Problem requirements: From the entries that follow, gather each line holding the word "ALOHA".

Extracted information:
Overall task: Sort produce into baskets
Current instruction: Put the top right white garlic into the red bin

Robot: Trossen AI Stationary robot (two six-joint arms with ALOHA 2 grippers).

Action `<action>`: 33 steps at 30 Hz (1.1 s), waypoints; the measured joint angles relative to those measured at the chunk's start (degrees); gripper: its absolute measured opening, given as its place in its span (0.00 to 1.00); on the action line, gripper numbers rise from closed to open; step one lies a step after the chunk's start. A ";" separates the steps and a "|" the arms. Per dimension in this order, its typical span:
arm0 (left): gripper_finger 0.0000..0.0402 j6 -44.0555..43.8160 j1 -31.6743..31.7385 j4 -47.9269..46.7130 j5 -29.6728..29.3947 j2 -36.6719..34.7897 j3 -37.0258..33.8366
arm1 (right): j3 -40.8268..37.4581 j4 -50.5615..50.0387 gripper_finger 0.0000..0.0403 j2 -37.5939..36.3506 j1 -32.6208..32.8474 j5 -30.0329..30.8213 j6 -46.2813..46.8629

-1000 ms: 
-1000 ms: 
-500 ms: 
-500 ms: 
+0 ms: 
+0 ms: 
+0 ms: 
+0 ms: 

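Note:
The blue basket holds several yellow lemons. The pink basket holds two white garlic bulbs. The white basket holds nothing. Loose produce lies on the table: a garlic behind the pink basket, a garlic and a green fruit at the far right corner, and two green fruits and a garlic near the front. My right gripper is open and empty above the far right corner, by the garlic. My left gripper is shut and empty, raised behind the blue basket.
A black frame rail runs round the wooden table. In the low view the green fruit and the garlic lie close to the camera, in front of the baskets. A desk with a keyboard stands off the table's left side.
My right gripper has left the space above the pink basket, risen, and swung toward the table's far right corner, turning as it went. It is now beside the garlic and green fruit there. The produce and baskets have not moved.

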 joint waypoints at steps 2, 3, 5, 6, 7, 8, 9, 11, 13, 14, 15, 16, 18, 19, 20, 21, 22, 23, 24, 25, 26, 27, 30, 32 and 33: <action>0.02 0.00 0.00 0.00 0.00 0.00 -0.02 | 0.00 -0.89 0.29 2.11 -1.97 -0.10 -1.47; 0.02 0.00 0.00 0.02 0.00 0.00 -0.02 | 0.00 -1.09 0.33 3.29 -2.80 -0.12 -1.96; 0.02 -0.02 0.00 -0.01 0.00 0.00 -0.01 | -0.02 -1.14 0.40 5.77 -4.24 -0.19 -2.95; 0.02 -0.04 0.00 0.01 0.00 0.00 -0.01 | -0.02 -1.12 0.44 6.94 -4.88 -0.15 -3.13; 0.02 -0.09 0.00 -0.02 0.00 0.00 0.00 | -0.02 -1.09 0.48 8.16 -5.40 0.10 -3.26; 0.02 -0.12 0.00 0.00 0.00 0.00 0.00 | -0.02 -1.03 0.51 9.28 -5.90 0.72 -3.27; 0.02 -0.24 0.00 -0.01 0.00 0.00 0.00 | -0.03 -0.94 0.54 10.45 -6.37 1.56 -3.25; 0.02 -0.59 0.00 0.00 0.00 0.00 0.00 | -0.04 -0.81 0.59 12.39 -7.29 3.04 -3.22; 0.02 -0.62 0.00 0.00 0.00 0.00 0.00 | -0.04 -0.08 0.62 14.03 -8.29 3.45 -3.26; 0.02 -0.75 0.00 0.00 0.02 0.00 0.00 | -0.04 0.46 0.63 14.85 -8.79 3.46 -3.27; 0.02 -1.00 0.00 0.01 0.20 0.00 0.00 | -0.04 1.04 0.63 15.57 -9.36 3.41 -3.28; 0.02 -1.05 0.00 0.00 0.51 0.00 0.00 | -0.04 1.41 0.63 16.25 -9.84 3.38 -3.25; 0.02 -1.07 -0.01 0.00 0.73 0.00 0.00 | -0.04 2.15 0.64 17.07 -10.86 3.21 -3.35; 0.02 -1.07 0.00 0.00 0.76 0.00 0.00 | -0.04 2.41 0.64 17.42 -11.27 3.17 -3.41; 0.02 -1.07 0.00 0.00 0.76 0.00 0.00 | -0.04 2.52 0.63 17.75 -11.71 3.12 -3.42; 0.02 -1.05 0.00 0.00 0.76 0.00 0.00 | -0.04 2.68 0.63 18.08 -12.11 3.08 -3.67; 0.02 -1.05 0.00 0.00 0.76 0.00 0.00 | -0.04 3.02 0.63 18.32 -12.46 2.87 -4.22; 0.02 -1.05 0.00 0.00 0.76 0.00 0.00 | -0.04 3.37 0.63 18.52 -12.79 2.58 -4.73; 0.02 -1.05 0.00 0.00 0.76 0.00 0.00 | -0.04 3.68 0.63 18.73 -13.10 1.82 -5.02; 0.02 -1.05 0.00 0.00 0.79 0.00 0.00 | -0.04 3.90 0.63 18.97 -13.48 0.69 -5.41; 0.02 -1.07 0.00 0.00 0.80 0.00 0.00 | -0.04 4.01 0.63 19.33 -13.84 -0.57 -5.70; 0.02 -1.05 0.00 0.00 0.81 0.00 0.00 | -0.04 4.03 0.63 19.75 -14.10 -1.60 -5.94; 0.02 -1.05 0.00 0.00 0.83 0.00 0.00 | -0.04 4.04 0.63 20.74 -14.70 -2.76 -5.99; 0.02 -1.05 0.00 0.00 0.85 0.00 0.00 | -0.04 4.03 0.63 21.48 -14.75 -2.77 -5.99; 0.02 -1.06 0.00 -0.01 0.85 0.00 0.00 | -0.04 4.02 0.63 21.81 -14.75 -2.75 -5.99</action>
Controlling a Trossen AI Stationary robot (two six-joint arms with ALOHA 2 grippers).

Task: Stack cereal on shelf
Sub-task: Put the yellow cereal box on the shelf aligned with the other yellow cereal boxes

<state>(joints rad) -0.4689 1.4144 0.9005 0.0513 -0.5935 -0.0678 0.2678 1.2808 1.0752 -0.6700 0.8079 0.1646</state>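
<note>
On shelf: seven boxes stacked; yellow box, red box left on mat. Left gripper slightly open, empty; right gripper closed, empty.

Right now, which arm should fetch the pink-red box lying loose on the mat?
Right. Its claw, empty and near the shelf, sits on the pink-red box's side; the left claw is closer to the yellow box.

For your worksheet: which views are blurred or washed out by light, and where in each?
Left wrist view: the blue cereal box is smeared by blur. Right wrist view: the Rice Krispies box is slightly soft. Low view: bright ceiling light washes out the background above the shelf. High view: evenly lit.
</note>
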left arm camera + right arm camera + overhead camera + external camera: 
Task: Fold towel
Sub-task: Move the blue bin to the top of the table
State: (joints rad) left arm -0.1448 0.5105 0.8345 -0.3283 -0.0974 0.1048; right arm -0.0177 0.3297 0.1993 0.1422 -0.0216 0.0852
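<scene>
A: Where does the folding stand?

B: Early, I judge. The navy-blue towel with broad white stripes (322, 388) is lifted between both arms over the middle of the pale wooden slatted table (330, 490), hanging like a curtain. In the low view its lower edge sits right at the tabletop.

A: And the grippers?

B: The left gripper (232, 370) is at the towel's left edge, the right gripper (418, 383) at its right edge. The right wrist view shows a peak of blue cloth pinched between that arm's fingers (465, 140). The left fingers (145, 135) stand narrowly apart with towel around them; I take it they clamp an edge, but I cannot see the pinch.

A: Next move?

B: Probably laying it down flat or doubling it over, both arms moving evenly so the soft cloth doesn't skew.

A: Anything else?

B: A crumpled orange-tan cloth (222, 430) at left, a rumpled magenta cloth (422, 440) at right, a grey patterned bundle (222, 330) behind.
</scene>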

Response area:
Robot: Trossen AI Stationary robot (two six-joint arms with ALOHA 2 grippers).
Controlling a Trossen AI Stationary robot (two six-joint arms with ALOHA 2 grippers).

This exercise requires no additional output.